DuetUI: A Bidirectional Context Loop for Human-Agent Co-Generation of Task-Oriented Interfaces
Yuan Xu, Shaowen Xiang, Yizhi Song, Ruoting Sun, Xin Tong
TL;DR
DuetUI introduces a bidirectional context loop for human–agent co-generation of task-oriented interfaces, addressing end-user needs for fluid collaboration with LLM-driven GUI agents. It operationalizes a six-stage co-generation process and four features (staged generation, tangible agency, task–interface duality, bidirectional history) within a three-layer architecture that supports two coupled loops (Task and Interface). Technical and user studies show improved task efficiency, higher usability, and stronger perceived alignment with user intent, despite trade-offs in precision under expanded context. The work demonstrates a practical, end-user–friendly path toward interactive AI that learns from ongoing user interactions and supports dynamic autonomy, with implications for more trustworthy and adaptable AI-enabled interfaces.
Abstract
Large Language Models are reshaping task automation, yet remain limited in complex, multi-step real-world tasks that require aligning with vague user intent and enabling dynamic user override.
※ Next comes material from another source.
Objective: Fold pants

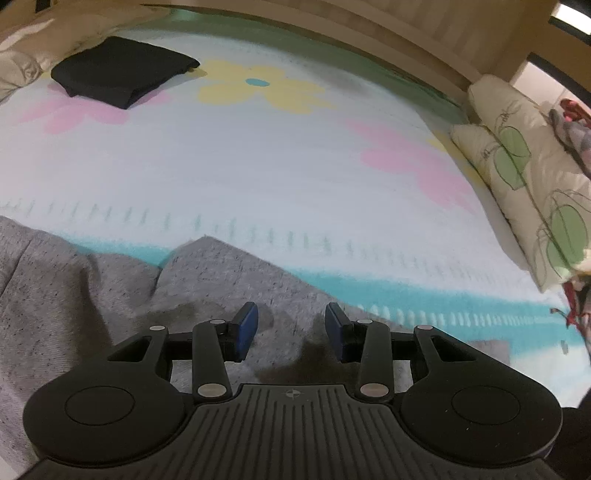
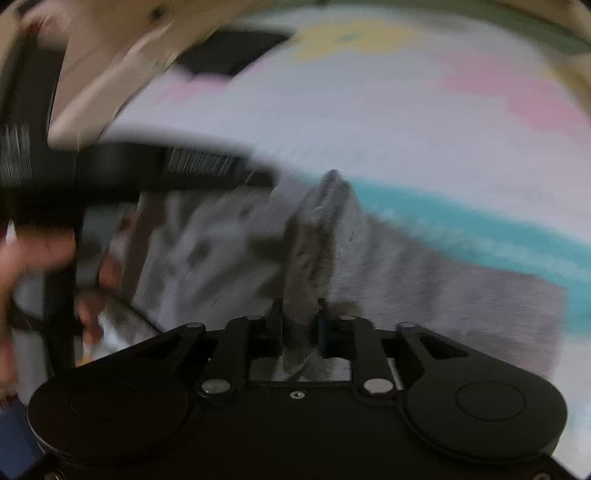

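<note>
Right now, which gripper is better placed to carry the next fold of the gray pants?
Right. The right gripper already has a bunched ridge of the gray pants between its fingers, while the left gripper hovers open above the fabric, holding nothing.

The room has soft, warm indoor light and is rather dim. A bright window or lamp (image 1: 570, 14) glares in the top right corner of the left wrist view. That view is mostly sharp, with light blur on the white bed cover with pastel flowers (image 1: 258, 155). Short dark shadows lie on the grey speckled fabric pants (image 1: 110, 295) under the black left gripper with blue pads (image 1: 291, 326). Both views bend strongly at the edges. The right wrist view is heavily smeared by motion, mostly at its left side.
</note>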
From a formative study with 12 participants, we found that end-users actively seek to shape task-oriented interfaces rather than relying on one-shot outputs. To address this, we introduce the human-agent co-generation paradigm, materialized in DuetUI. This LLM-empowered system unfolds alongside task progress through a bidirectional context loop-the agent scaffolds the interface by decomposing the task, while the user's direct manipulations implicitly steer the agent's next generation step. In a technical ablation study and a user study with 24 participants, DuetUI improved task efficiency and interface usability, supporting more seamless human-agent collaboration. Our contributions include the proposal of this novel paradigm, the design of a proof-of-concept DuetUI prototype embodying it, and empirical and technical insights from an initial evaluation of how this bidirectional loop may help align agents with human intent and inform future development.